Despite his rep as a big-novel horror writer, Stephen King has often put his best work out in short form with a relatively light load of supernatural shenanigans. Frank Darabont's great movie The Shawshank Redemption comes from one of King's strongest novellas, "Rita Hayworth and the Shawshank Redemption," from 1982's Different Seasons. Rob Reiner won a Golden Globe award for 1986's Stand By Me, taken from that same collection's "The Body."
Four Past Midnight was the second collection of these kinds of stories, published in 1990, although its four tales were either heavily supernatural or straight-out science fiction. Hearts in Atlantis was also a collection of shorter works, but they were connected by a similar cast of characters. In Full Dark, No Stars King returns to Different Seasons-style realism for four stories that center on some pretty dark corners of human experience. In an afterword, he says he did so because those were the stories that came to his mind when the inspiration struck, and so those are the stories he tells.
King also says he hopes that readers, even if they are turned off by different aspects of the four novellas in Full Dark, will be lead to think about them afterwords, and perhaps led to think about different issues they raise. He returns to a constant theme of his, that popular fiction can be just as useful for reflection on the human condition as so-called "literary fiction," and is pretty explicit that he doesn't so much intend readers to think a great deal while reading the story as much as they might afterwards.
He's certainly on-target with that first idea. An active mind can try to puzzle over issues of identity using Buzz Lightyear's self-discovery in Toy Story with some of the same effect as it might with Kafka's The Metamorphosis. One may prompt deeper reflections than the other, but they can both point the same way. And there's nothing wrong with his second thought either -- sometimes a story takes over as a story, and readers may not reflect on its layers of meaning until later.
But based on that second idea, Full Dark has problems (These thoughts may be a little spoiler-ish, so if that bothers you feel free to skip this entry for awhile).

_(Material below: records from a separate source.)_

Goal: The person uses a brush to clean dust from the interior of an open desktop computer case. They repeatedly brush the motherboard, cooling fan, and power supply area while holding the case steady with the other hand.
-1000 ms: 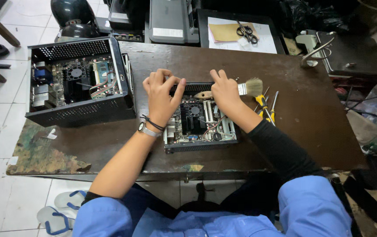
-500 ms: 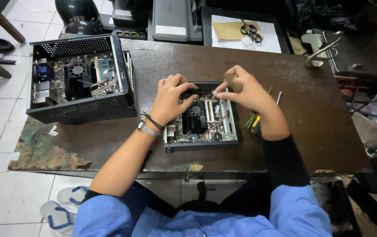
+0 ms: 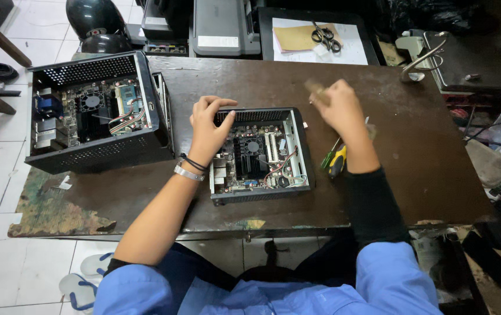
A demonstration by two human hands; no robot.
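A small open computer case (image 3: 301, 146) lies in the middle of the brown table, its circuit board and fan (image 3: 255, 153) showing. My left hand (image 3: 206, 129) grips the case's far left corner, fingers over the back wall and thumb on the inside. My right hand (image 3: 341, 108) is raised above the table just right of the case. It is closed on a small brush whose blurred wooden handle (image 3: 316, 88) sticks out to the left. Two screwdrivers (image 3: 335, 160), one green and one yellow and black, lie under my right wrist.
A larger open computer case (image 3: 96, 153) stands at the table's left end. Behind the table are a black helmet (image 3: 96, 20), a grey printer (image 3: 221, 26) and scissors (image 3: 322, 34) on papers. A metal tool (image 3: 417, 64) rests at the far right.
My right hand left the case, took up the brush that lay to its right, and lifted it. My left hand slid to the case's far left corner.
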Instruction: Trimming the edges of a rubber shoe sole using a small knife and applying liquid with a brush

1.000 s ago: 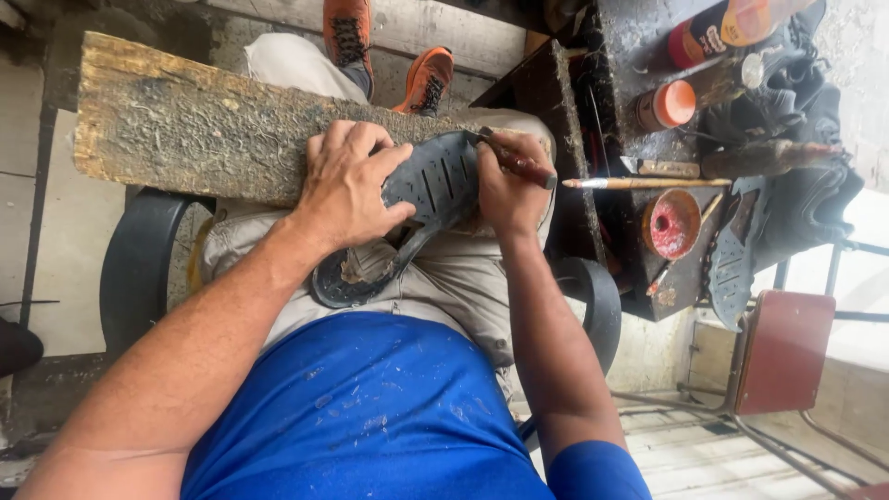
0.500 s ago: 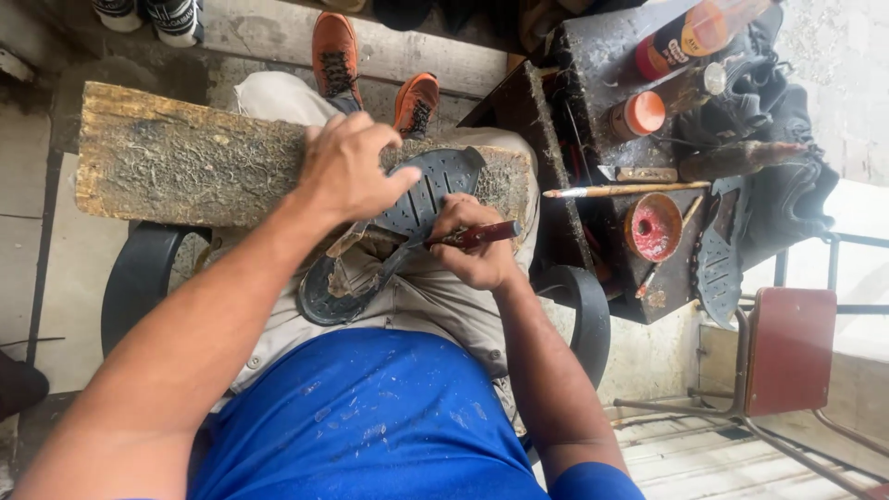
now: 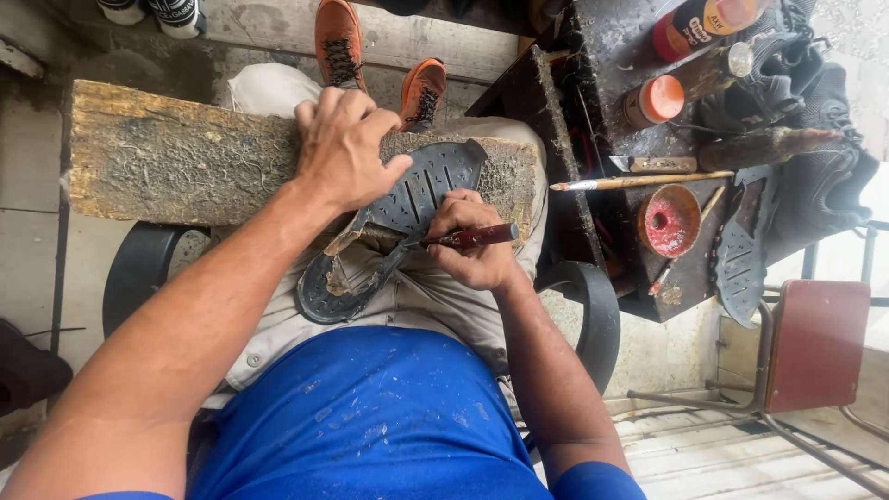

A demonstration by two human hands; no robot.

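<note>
At frame centre, the left hand (image 3: 347, 148) pins the dark shoe sole (image 3: 398, 222) on the wooden board (image 3: 176, 162) while the right hand (image 3: 472, 245), its grip closed around a red-handled tool (image 3: 468, 238), works the sole's edge, which seems to need steady pressure next.

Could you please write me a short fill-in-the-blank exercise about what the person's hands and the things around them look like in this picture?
1. The left hand presses the dark shoe sole onto a rough wooden ____ across the lap.
2. The right hand grips a brush with a ____ handle.
3. The person's shirt is ____.
4. The shoes on the person's feet are ____.

Missing words: board; red; blue; orange
</note>
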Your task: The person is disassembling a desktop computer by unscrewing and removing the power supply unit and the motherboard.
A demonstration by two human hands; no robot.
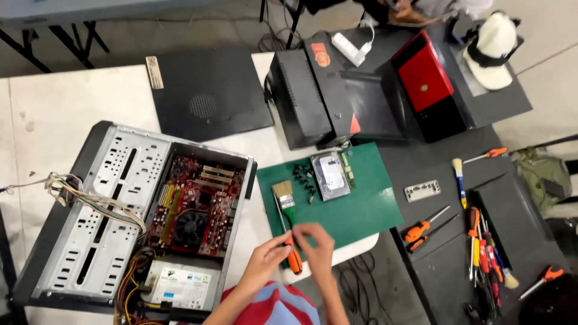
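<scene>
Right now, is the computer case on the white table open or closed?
Open. The computer case lies on its side with no cover, so the red motherboard and its fan show. A black side panel lies apart on the table.

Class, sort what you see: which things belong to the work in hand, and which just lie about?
In hand: orange-handled screwdriver, left hand, right hand, open computer case.
Lying about: paintbrush, hard drive, white cap, red case.
</scene>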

The one novella that seems to offer the most to think about -- "1922" -- also offers both a story and characters that I can't imagine wanting to spend time thinking about. Protagonist Wilf James is flat-out monstrous as well as deranged and is someone to whom I will bid farewell without a backward glance. King may have some interesting things to say about guilt and transgression with the story, but hanging out with Wilf and his castmates is like wearing burlap underwear in July -- whatever benefits may be derived from it aren't worth the discomfort of doing it more than once.
"Big Driver" is the story of a mystery writer whose use of a shortcut while traveling brings her misery, horror and a confrontation with how far she will go for vengeance and justice. But it seems to be missing too many pieces, making it airy and insubstantial, like a cloak woven from fog. As soon as a reader tries to pick it up to take a look at it or see how it fits, it dissipates and leaves nothing to really grasp. In "Fair Extension," King offers up a boiled-down version of Needful Things without the novel-ending mayhem but with another repellent lead character. Even though he flavors it with a dash of Thinner (written under the pseudonym Richard Bachman), there's still little reason to read it instead of those earlier, better works. In "A Good Marriage," King says he wanted to demonstrate how even people who have been together for most of their lives might not truly know each other. Since that's exactly the way he wanted his story to turn out, it's no surprise that that's exactly the way it turns out. There's really very little more here to think about than there would be from reading accounts of the true-life situation on which King modeled the story (I'll be nice and not mention which true-life situation that is, in hopes of minimizing the spoiler quotient as much as possible).
King is much better when he writes briefly, and if the self-restraint of the shorter novella form can impose on him a discipline no editor attempts anymore to impose on his novels, bravo for his choice to write some more of these shorter works. Except for "Big Driver," which probably needs either some expansion to hold together as a work meriting reflection or major cuts to be a simple read-em-and-move-on tale, the stories of Full Dark are tighter and more focused narratives than the lion's share of King's longer post-1990 stuff. But based on King's own stated desire to offer something to think about later even if you don't think about it while reading, Full Dark is the the foul tip of "1922," the wild pitch of "Fair Extension" and the two whiffs at the plate of "Big Driver" and "A Good Marriage." It's not an awful at-bat, but it's still an out.